Language coverage

Which languages Anomalica supports, how they were chosen, and what coverage they provide.

Anomalica publishes in 30 languages covering approximately 80% of the world’s literate population. Languages are selected algorithmically by incremental coverage of literate people, using open data from the Unicode Common Locale Data Repository.

At each step, the language covering the most currently-uncovered literate people is chosen. The selection script, source data, and output are published in the project repository.

Cumulative coverage of literate world population

Teal bars show incremental literate population covered by each language. The copper line tracks cumulative coverage.
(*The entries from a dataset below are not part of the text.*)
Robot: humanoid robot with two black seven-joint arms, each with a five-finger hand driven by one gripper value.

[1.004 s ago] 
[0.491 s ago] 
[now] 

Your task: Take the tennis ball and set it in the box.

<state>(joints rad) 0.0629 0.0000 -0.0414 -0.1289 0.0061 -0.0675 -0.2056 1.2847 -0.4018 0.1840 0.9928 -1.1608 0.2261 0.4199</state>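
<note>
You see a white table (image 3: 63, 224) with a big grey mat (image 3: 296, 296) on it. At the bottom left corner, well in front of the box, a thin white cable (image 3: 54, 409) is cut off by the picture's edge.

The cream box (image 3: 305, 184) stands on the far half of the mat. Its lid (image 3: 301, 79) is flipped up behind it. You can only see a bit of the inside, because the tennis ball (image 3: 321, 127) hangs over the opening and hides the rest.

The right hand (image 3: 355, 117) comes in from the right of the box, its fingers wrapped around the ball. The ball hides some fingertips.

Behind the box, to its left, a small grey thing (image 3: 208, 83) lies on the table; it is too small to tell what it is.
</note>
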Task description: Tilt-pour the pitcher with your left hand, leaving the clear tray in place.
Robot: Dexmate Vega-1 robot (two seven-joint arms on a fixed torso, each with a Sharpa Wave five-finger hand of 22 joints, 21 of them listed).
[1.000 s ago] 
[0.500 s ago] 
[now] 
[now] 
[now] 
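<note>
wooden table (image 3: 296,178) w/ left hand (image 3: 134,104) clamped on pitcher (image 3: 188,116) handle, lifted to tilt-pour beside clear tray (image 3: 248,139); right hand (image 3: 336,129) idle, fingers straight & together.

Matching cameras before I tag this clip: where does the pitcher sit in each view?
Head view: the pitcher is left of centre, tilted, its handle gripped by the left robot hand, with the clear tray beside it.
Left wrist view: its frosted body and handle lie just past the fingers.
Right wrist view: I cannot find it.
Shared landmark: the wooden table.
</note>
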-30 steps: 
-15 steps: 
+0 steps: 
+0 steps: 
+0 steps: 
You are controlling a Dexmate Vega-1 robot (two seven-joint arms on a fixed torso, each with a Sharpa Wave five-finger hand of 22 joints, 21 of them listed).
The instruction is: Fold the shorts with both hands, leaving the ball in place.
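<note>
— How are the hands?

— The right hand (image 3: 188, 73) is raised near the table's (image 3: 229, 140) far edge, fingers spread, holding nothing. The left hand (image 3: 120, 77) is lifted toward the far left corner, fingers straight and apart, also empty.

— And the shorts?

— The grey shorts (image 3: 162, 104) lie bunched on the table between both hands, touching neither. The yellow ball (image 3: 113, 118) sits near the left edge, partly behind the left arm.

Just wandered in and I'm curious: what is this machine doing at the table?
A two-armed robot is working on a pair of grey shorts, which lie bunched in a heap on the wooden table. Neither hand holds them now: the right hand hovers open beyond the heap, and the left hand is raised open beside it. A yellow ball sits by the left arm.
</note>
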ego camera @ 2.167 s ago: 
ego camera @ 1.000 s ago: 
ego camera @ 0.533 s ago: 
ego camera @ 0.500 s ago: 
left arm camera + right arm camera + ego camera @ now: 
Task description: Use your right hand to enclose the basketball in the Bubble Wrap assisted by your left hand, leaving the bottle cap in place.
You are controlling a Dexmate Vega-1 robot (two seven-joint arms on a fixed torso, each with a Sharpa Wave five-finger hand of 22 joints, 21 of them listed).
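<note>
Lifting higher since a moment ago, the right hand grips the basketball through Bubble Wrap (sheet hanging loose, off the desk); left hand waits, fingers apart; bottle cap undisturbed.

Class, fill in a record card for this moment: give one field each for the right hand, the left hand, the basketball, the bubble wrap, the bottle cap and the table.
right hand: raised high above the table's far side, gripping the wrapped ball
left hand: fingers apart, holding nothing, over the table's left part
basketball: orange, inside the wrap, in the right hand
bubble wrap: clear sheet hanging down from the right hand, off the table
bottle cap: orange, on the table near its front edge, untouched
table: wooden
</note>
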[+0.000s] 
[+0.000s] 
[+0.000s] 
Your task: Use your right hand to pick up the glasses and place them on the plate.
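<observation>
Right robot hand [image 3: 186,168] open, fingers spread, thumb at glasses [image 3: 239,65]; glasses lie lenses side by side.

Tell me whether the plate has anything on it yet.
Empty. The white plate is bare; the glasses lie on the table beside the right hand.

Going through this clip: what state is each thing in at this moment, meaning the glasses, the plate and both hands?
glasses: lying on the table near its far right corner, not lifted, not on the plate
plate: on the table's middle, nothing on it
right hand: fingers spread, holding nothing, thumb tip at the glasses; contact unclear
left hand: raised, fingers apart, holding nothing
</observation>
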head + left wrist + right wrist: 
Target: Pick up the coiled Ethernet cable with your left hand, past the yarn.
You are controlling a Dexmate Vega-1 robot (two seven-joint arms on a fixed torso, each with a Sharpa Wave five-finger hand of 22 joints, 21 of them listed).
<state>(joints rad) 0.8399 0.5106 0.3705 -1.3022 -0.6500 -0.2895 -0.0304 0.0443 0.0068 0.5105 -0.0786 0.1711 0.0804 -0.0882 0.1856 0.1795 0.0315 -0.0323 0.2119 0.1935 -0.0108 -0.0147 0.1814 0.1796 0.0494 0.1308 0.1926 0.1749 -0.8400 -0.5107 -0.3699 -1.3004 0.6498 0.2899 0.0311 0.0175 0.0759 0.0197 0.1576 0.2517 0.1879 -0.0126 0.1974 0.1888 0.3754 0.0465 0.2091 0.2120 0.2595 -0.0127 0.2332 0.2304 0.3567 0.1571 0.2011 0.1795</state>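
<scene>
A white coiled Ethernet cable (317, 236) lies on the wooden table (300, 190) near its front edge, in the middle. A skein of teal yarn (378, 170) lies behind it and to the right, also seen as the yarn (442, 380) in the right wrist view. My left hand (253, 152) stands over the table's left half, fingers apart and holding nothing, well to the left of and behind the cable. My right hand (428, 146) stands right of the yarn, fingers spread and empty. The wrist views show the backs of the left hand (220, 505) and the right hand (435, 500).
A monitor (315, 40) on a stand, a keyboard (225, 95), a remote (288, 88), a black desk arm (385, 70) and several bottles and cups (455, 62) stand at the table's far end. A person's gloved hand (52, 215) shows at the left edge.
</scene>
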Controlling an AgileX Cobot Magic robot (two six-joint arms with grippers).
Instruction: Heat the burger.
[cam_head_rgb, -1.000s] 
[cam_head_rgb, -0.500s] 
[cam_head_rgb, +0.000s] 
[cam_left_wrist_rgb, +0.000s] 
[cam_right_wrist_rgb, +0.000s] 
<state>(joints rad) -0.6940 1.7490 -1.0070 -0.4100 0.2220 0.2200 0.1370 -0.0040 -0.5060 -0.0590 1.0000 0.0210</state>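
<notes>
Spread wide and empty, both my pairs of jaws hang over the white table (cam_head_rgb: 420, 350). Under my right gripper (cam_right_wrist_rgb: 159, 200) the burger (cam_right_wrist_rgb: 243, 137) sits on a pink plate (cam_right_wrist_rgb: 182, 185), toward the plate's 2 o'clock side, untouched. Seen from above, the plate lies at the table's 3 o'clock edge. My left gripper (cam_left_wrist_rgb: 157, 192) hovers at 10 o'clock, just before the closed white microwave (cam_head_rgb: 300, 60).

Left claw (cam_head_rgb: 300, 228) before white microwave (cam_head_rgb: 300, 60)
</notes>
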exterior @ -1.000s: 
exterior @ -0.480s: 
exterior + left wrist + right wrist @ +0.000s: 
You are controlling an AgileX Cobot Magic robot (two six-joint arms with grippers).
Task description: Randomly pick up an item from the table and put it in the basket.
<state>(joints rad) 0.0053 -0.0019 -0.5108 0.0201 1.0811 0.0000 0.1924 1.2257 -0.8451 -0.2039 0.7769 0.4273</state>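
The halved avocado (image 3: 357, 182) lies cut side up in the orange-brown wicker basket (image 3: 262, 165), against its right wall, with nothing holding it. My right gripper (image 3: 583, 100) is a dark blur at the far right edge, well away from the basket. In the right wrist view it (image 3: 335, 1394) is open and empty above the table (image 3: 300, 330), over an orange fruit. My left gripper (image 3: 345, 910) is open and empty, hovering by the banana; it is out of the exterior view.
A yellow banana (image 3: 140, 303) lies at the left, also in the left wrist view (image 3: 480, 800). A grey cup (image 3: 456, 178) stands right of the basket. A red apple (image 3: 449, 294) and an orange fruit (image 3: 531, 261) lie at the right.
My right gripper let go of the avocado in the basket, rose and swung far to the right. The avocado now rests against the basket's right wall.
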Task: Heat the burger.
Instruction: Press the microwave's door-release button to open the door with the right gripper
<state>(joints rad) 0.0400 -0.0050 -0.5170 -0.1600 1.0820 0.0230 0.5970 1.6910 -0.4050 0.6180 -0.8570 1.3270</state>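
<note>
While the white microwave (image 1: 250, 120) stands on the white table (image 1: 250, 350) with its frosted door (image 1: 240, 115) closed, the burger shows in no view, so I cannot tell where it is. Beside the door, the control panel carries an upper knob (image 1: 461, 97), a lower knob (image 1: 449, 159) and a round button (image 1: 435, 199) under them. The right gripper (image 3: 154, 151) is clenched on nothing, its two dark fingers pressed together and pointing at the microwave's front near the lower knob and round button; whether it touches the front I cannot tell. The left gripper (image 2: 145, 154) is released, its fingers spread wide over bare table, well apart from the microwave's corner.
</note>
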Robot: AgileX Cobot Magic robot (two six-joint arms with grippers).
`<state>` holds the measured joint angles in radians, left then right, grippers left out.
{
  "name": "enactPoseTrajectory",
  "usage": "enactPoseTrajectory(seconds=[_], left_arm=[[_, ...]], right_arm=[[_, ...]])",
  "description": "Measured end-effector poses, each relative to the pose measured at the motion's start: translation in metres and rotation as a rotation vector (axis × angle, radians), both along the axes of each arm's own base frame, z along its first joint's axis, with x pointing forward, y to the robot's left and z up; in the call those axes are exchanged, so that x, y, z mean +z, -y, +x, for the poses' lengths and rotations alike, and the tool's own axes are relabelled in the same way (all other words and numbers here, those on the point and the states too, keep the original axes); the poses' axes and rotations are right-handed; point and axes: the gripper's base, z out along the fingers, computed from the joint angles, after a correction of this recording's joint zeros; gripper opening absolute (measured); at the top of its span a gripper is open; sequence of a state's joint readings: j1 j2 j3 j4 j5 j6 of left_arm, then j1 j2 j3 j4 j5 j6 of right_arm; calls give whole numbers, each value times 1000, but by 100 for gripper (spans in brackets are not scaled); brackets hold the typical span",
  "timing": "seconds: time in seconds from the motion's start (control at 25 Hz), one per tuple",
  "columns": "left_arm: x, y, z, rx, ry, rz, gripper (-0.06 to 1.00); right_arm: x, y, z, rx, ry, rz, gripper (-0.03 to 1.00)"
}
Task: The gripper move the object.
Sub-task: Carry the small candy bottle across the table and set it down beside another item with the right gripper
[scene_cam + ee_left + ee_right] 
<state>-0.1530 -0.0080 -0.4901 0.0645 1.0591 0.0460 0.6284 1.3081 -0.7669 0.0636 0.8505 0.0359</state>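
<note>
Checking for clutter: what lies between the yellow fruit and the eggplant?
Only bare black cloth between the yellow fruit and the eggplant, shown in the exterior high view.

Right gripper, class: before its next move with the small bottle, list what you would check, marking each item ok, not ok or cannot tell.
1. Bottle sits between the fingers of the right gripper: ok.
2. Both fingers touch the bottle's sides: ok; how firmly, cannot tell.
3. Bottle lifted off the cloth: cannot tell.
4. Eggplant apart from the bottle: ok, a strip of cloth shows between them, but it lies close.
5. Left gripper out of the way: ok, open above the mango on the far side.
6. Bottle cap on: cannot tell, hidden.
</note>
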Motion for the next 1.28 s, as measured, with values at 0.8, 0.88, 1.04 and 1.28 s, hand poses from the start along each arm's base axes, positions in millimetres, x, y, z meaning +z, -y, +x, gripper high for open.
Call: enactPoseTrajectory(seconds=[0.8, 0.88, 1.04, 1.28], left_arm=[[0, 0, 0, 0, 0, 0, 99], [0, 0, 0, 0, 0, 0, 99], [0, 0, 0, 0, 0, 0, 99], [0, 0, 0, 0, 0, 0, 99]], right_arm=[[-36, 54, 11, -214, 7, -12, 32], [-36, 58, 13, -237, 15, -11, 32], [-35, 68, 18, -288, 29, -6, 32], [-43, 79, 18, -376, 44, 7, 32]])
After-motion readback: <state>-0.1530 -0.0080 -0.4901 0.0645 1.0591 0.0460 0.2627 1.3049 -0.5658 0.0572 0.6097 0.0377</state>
Faded bars are languages not in the supported set.

Algorithmic ranking

Each language ranked by how many additional literate people it covers beyond all higher-ranked languages.

#	Language	Total speakers	Incremental	Cumulative	Coverage

The full ranking of 60 languages and the selection script are available in the project repository.

Editorial adjustments

Three languages from the algorithmic top 30 are excluded:

Javanese (rank 21, 32M) - primarily spoken; most literate speakers read Indonesian, supported at position 8
Malay (rank 27, 17M) - mutually intelligible with Indonesian in written form
Nigerian Pidgin (rank 30, 14M) - primarily spoken, not a standard written language for reference works

One language is added:

Ukrainian (rank 33, 13M) - the platform does not support Russian without Ukrainian during an active conflict between the two countries

28 translations produce 30 displayed languages. Traditional Chinese is a mechanical character conversion from Simplified Chinese, and American English is a spelling conversion from British English.

Translation quality

AI translation quality varies measurably by language. The WMT24 shared task (the standard academic benchmark for machine translation) found that large language models now outperform conventional translation systems across all 55 languages tested, but with a clear quality gradient.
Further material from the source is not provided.